Problem requirements – The data must be returned exactly. No line may be left out.

Source data –
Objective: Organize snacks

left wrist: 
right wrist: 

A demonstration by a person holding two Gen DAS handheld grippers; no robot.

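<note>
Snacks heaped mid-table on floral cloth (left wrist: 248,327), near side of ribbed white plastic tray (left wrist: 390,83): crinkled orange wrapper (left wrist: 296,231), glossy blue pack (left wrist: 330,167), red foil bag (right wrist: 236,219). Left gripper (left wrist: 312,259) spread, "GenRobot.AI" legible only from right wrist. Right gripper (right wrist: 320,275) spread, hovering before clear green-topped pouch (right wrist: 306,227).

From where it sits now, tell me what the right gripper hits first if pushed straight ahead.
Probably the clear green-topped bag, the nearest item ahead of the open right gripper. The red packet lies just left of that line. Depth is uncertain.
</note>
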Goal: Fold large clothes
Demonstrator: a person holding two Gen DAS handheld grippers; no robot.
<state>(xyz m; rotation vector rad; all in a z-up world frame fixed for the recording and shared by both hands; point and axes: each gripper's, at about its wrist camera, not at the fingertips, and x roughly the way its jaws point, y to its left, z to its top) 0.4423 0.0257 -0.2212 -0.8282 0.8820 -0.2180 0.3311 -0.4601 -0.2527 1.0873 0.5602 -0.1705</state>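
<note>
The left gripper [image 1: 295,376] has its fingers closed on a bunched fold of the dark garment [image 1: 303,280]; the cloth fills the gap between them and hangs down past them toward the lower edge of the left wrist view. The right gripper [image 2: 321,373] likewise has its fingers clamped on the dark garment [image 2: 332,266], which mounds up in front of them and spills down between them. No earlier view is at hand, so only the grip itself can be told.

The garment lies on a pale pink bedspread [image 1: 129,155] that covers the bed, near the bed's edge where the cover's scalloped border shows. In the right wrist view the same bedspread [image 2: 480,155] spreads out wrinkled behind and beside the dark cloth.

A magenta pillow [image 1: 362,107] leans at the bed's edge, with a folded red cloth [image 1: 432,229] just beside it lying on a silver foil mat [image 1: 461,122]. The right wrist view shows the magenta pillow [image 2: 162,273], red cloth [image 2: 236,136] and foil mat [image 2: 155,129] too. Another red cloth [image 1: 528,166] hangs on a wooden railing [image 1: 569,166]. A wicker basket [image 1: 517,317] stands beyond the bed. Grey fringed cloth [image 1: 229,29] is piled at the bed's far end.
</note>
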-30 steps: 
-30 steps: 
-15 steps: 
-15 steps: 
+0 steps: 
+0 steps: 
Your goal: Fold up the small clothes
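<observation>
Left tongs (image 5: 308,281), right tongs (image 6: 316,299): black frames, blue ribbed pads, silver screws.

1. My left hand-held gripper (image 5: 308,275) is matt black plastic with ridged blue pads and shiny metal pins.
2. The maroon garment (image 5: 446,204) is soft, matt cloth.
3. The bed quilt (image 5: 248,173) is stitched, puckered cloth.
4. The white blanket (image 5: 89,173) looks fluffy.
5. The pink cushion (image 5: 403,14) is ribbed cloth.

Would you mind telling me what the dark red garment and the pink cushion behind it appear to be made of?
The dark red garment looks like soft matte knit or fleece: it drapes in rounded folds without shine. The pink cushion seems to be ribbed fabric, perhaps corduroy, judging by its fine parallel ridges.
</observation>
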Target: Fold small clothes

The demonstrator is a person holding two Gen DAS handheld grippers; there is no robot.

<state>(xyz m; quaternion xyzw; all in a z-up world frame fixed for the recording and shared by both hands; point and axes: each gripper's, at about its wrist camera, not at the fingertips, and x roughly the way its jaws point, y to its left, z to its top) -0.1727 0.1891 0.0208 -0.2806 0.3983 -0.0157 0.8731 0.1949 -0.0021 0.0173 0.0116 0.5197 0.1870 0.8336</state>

Response area –
Objective: Organize snacks

left wrist: 
right wrist: 

A demonstration by a person holding two Gen DAS handheld grippers; no robot.

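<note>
Snacks heaped mid-table on floral cloth (left wrist: 248,327), near side of ribbed white plastic tray (left wrist: 390,83): crinkled orange wrapper (left wrist: 296,231), glossy blue pack (left wrist: 330,167), red foil bag (right wrist: 236,219). Left gripper (left wrist: 312,259) spread, "GenRobot.AI" legible only from right wrist. Right gripper (right wrist: 320,275) spread, hovering before clear green-topped pouch (right wrist: 306,227).

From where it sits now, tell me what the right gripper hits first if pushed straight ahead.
Probably the clear green-topped bag, the nearest item ahead of the open right gripper. The red packet lies just left of that line. Depth is uncertain.
</note>
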Goal: Fold large clothes
Demonstrator: a person holding two Gen DAS handheld grippers; no robot.
<state>(xyz m; rotation vector rad; all in a z-up world frame fixed for the recording and shared by both hands; point and axes: each gripper's, at about its wrist camera, not at the fingertips, and x roughly the way its jaws point, y to its left, z to its top) 0.4423 0.0257 -0.2212 -0.8282 0.8820 -0.2180 0.3311 -0.4601 -0.2527 1.0873 0.5602 -0.1705</state>
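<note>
The left gripper [image 1: 295,376] has its fingers closed on a bunched fold of the dark garment [image 1: 303,280]; the cloth fills the gap between them and hangs down past them toward the lower edge of the left wrist view. The right gripper [image 2: 321,373] likewise has its fingers clamped on the dark garment [image 2: 332,266], which mounds up in front of them and spills down between them. No earlier view is at hand, so only the grip itself can be told.

The garment lies on a pale pink bedspread [image 1: 129,155] that covers the bed, near the bed's edge where the cover's scalloped border shows. In the right wrist view the same bedspread [image 2: 480,155] spreads out wrinkled behind and beside the dark cloth.

A magenta pillow [image 1: 362,107] leans at the bed's edge, with a folded red cloth [image 1: 432,229] just beside it lying on a silver foil mat [image 1: 461,122]. The right wrist view shows the magenta pillow [image 2: 162,273], red cloth [image 2: 236,136] and foil mat [image 2: 155,129] too. Another red cloth [image 1: 528,166] hangs on a wooden railing [image 1: 569,166]. A wicker basket [image 1: 517,317] stands beyond the bed. Grey fringed cloth [image 1: 229,29] is piled at the bed's far end.
</note>
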-30 steps: 
-30 steps: 
-15 steps: 
-15 steps: 
+0 steps: 
+0 steps: 
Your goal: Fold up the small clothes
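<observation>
Left tongs (image 5: 308,281), right tongs (image 6: 316,299): black frames, blue ribbed pads, silver screws.

1. My left hand-held gripper (image 5: 308,275) is matt black plastic with ridged blue pads and shiny metal pins.
2. The maroon garment (image 5: 446,204) is soft, matt cloth.
3. The bed quilt (image 5: 248,173) is stitched, puckered cloth.
4. The white blanket (image 5: 89,173) looks fluffy.
5. The pink cushion (image 5: 403,14) is ribbed cloth.

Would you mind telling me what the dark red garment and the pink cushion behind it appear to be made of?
The dark red garment looks like soft matte knit or fleece: it drapes in rounded folds without shine. The pink cushion seems to be ribbed fabric, perhaps corduroy, judging by its fine parallel ridges.
</observation>
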Target: Fold small clothes

The demonstrator is a person holding two Gen DAS handheld grippers; there is no robot.

<state>(xyz m; quaternion xyzw; all in a z-up world frame fixed for the recording and shared by both hands; point and axes: each gripper's, at about its wrist camera, not at the fingertips, and x roughly the way its jaws point, y to its left, z to its top) -0.1727 0.1891 0.0208 -0.2806 0.3983 -0.0157 0.8731 0.1949 -0.0021 0.0173 0.0116 0.5197 0.1870 0.8336</state>

The output for this exercise is now complete.